One may search in vain in the published work of Charlotte Mason to find these exact sentences and phrases. Wouldn’t it be interesting to know what Mason said to that audience of scientists, fresh on the heels of the publication of her wildly successful Home Education?

In 2016, Linda Fern was studying Charlotte Mason’s handwritten documents in the Digital Collection. She found a fascinating document which she painstakingly transcribed with the assistance of Antonella Greco. The manuscript was undated, but the handwriting was Mason’s, and she signed her name at the end. What was this document? When was it written?
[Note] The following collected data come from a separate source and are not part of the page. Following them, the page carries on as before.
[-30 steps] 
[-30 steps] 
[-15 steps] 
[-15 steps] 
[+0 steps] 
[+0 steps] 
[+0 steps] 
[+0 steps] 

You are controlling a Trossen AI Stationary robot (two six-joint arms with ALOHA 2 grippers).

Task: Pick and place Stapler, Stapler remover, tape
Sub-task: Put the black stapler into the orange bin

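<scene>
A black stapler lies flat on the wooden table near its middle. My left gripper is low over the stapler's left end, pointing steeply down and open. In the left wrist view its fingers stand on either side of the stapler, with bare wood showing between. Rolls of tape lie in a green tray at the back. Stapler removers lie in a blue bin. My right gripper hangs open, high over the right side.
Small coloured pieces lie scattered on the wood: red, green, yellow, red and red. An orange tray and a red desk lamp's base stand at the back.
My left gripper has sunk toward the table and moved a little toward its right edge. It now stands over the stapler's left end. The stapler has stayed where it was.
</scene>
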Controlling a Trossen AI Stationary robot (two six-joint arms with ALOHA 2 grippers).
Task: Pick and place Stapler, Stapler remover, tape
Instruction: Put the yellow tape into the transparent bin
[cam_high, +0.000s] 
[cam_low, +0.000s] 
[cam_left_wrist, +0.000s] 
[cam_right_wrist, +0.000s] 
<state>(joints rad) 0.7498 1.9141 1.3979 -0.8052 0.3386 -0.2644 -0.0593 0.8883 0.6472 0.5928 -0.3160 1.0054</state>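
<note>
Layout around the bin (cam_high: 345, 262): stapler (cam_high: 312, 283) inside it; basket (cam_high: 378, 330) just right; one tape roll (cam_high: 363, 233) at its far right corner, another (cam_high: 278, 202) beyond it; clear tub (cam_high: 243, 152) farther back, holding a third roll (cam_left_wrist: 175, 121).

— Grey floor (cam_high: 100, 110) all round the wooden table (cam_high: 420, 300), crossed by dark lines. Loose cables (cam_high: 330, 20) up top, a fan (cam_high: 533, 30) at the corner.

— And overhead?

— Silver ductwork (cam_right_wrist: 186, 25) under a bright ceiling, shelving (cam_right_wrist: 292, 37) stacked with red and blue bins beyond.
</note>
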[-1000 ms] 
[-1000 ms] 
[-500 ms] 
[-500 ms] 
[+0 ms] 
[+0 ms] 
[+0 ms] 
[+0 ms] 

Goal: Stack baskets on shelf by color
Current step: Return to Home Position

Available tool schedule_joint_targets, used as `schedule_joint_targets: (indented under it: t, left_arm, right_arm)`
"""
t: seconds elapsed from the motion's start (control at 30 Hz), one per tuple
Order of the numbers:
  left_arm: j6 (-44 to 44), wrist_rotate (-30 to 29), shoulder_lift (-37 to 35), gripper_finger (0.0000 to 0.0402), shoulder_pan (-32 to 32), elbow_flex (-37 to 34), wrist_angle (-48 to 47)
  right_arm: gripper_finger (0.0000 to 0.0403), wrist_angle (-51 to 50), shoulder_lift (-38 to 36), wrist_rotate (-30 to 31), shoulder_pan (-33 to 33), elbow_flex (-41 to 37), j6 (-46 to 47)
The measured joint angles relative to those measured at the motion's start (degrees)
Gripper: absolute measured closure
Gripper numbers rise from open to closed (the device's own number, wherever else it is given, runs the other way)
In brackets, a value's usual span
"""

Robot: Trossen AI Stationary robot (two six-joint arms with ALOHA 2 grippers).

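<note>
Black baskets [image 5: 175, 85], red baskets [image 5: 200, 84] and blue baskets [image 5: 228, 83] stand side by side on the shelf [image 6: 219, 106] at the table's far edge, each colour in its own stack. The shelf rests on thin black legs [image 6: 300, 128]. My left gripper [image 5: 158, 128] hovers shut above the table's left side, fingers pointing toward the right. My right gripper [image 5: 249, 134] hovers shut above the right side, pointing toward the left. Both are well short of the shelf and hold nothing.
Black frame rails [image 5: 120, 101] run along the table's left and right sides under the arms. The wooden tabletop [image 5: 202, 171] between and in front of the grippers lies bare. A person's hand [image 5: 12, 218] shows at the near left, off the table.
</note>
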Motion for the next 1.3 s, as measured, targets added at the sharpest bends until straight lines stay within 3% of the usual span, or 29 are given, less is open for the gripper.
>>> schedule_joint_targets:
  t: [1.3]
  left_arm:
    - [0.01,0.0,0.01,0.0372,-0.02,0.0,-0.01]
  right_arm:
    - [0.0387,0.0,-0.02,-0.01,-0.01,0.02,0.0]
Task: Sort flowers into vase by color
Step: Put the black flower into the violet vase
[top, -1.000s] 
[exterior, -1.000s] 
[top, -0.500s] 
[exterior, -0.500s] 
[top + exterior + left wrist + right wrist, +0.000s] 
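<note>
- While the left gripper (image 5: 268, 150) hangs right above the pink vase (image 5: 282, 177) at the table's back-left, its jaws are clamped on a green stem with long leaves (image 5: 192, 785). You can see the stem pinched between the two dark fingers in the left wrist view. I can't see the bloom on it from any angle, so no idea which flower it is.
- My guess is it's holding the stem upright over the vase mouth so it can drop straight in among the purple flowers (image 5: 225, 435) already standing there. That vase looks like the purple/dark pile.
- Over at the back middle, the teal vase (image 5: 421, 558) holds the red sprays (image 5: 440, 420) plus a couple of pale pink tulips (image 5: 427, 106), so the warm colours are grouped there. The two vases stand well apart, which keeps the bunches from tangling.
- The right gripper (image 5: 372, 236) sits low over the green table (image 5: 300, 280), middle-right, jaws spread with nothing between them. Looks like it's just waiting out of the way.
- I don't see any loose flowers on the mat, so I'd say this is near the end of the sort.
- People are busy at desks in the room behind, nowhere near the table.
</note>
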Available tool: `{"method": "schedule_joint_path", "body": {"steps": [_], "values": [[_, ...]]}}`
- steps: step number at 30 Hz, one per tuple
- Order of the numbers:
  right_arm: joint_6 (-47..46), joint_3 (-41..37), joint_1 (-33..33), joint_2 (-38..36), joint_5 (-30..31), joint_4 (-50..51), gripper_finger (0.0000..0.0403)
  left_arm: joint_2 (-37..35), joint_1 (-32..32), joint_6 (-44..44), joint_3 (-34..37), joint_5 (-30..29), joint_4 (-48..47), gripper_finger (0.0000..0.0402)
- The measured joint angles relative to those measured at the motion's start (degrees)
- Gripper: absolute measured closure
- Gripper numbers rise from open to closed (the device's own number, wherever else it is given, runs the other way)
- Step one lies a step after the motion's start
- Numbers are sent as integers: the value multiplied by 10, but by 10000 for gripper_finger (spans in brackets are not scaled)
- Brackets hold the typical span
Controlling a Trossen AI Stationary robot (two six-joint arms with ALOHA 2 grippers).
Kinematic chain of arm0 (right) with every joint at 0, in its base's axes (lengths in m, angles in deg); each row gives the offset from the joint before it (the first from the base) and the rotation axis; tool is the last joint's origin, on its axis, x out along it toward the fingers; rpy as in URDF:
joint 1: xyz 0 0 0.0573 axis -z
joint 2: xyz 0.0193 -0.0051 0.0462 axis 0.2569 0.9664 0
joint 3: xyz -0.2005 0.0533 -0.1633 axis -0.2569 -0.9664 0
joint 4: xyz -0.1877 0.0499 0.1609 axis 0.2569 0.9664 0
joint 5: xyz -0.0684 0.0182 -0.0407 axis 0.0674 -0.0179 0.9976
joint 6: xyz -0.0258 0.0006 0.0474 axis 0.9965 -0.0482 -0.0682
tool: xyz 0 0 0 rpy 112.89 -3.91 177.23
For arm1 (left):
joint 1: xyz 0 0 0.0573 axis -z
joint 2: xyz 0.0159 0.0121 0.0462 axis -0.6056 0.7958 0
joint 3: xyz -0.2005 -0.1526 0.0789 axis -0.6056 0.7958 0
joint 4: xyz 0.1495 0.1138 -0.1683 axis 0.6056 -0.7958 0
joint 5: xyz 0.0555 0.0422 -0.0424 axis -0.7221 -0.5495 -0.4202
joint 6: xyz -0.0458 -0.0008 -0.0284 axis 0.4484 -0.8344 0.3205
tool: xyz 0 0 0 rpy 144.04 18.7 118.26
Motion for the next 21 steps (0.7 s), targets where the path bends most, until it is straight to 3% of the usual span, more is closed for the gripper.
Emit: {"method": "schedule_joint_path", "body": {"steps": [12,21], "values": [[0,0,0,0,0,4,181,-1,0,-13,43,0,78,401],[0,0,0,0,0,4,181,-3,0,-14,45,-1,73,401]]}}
Who was it for?

Two clues have surfaced for the identification of this document:

1. In the opening paragraph, she notes that “A great deal is being said just now about technical education,” and also references “the bringing up children get at home.” So the paper seems to be about “Home Education in its bearing on Technical Education.”

2. The penultimate paragraph includes this striking statement:

… at last, perhaps, the time has come for organised, persistent efforts to bring the principles of a rational scientific education home to every parent…

This unique sentence matches perfectly the excerpt from Mason’s lecture to the British Association for the Advancement of Science.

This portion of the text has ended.